Brasil sob alerta global

Em meio à escalada de tensões internacionais, especialmente no Oriente Médio, o Ministro da Defesa, José Múcio, destacou a necessidade urgente de o Brasil ampliar seus investimentos em defesa. Segundo o ministro, o cenário global atual é de um “mundo armado”, onde a atenção e a preparação se tornam cruciais para a segurança nacional. Múcio defende que o país destine 2% do seu Produto Interno Bruto (PIB) para fortalecer as Forças Armadas, argumentando que a paz não pode ser dada como garantida.

O mundo se armou: um chamado à preparação

Durante a cerimônia de incorporação de mulheres ao Serviço Militar Inicial Feminino, em Brasília, Múcio enfatizou: “Eu sempre digo que o mundo todo se armou.
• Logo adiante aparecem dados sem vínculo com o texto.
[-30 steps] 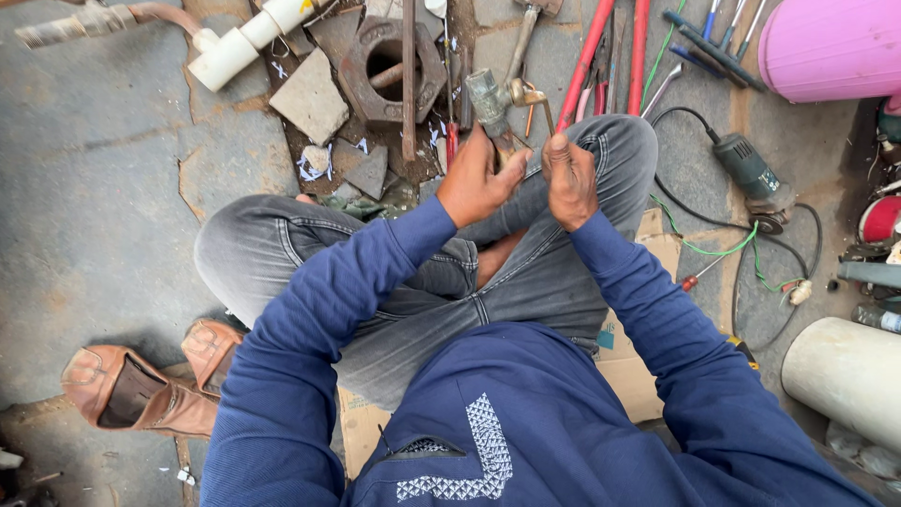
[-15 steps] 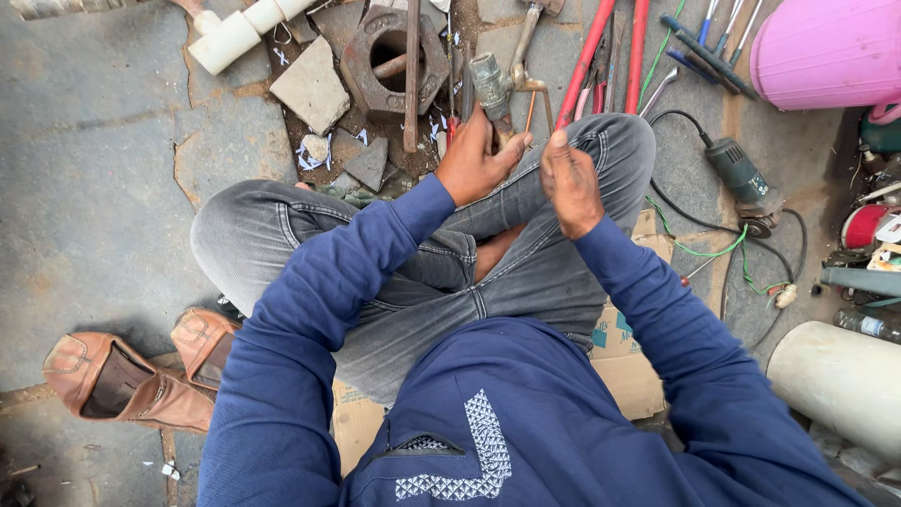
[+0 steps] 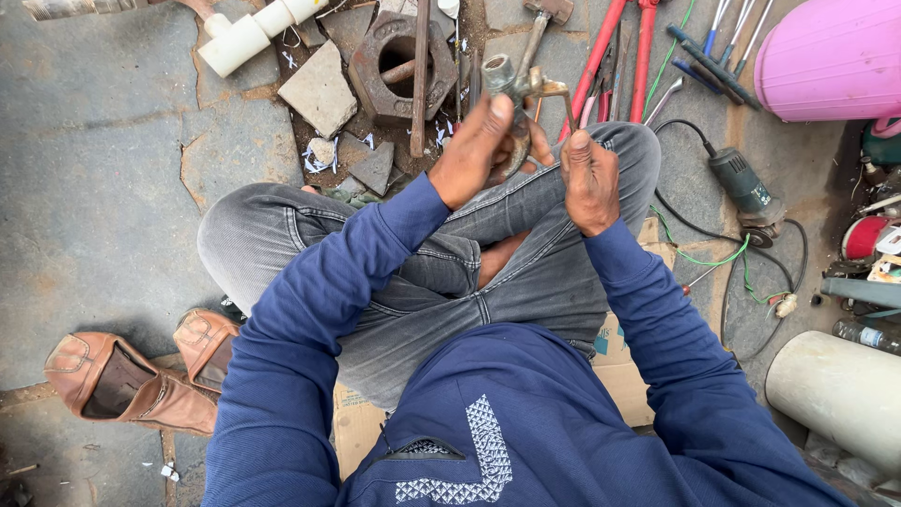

Não existe mais ninguém desarmado. (…) Desarmado não tem mais ninguém no mundo, de maneira que eu acho que a gente vai ter que conviver permanentemente neste conflito”. Ele ressaltou que o Brasil acompanha os desdobramentos das guerras, mas ponderou que, apesar do armamento global, a diplomacia deveria ser a “maior arma”.

Investimento em Defesa: um histórico de preocupação

Esta não é a primeira vez que o Ministro Múcio levanta a bandeira do baixo investimento brasileiro em capacidade militar. Em setembro, ele já havia alertado no Senado Federal que o Brasil é o país sul-americano que menos investe em defesa como percentual do PIB. “Não é porque vivemos hoje em paz que podemos garantir que estaremos para sempre em paz”, declarou aos parlamentares, citando a rápida evolução tecnológica com sistemas antimísseis, mísseis hipersônicos, armas a laser e inteligência artificial como fatores que exigem atenção.

Diplomacia e o futuro da segurança brasileira

Apesar do apelo por mais investimentos em defesa, o ministro também reforçou a importância da diplomacia como ferramenta principal na gestão de conflitos. Até o momento, o governo brasileiro não registrou solicitações formais de repatriação de cidadãos em áreas de conflito, mas a situação é monitorada de perto. A fala de Múcio sublinha um dilema complexo: equilibrar a necessidade de uma defesa robusta em um mundo instável com a priorização de soluções pacíficas através da negociação e do diálogo.